Jul 31, 2010
Lush green farms of sugarcane and various vegetables; bullock carts trundling along; sheep, goats, and cows being herded by; three-wheelers laden with fresh produce; women and children waiting at the bus stops— these were the sights that greeted us on our drive to Somnathpur, a hamlet about 45 kms from the royal city of Mysore.
The purpose behind driving to this sleepy little village was to see the Keshava Temple, a remnant of the Hoysala Empire.
From the ticketing booth one cannot view the temple and all you see as you walk towards the entrance or ‘mahadwara’ is the walled courtyard with a manicured lawn in the foreground. A few statues and stone pillars are placed on the lawn as renovation work is in progress.
Tranquility envelops the place and the only sounds are the excited voices of a group of tourists who have just arrived and are getting their entry tickets.
A 30-foot granite pillar is the ‘deepa stambha’ which stands near the entrance.

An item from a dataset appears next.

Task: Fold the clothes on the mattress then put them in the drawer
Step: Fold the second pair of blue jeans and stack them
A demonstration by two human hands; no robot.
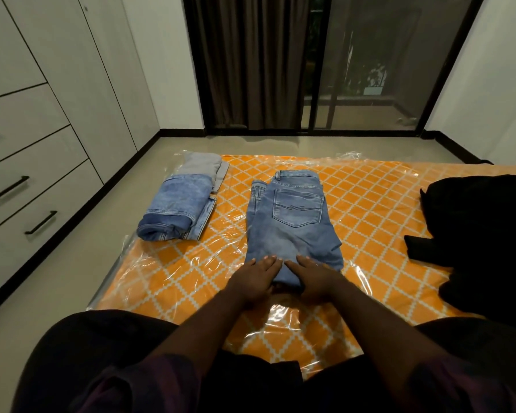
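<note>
- Denim: the folded light-blue jeans (292, 222) lie at the middle of the orange patterned mattress (379, 204), back pocket facing up.
- Left hand (255, 278) and right hand (312, 274) press flat on the near fold, fingers straight, gripping nothing.
- A second folded pair of jeans (176, 211) and a grey folded garment (204, 168) sit at the left edge.
- Black clothing (483, 228) lies at the right.
- White drawers (33, 180) with black handles stand left.
</note>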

The first glimpse of the temple took my breath away. It seemed that the structure was made of stacked pieces of stone, somewhat like Lego blocks. But there ends the similarity! All I could think was, “What a lot of intricate sculptures and carvings! What do I look at first??”
The magnificent structure dates back to the 13th century and is considered the best preserved of the major Hoysala temples.
The temple faces east and has three star-shaped sanctuaries dedicated to the deities Keshava, Venugopal, and Janardhana. The idol of Lord Keshava, however, is missing.
The temple stands on a raised platform in the shape of a 16-pointed star. This base has numerous carved elephants who appear to be supporting the edifice.
It boggles the mind to see how every inch of space is elaborately carved with numerous images. Great attention has been paid to each little detail and everything is perfectly proportioned.
The exterior walls have six bands with carvings of elephants, horsemen, floral scrolls, scenes from the epics such as Ramayana and Mahabharata, mythical creatures, and peacocks. Larger sculptures depicting the various incarnations of Lord Vishnu, and Goddess Lakshmi can also be seen interspersed with the smaller carvings along the outer walls.
As I walked into the temple, I glanced up and was awe-struck at the beautifully carved panels in the ceiling. There are 16 such panels and each one is unique. Special spotlights help illuminate the panels and provide a clear glimpse of the effort that has gone into the crafting of each one.
The idols of Lord Venugopal and Lord Janardhana are made of stone and appear well-preserved. The huge accordion style pillars holding up the temple are yet another example of creative excellence.
I could have spent hours studying and photographing every one of the intricate carvings on this architectural marvel. But a rumbling tummy indicated that I’d already spent the better part of a morning doing precisely this!
As I stepped out into the bright sunshine from the cool, dark interior of the temple, I made up my mind to visit yet again so I could get my fill of it. But I wonder how many visits it will take before, if at all, my awe abates.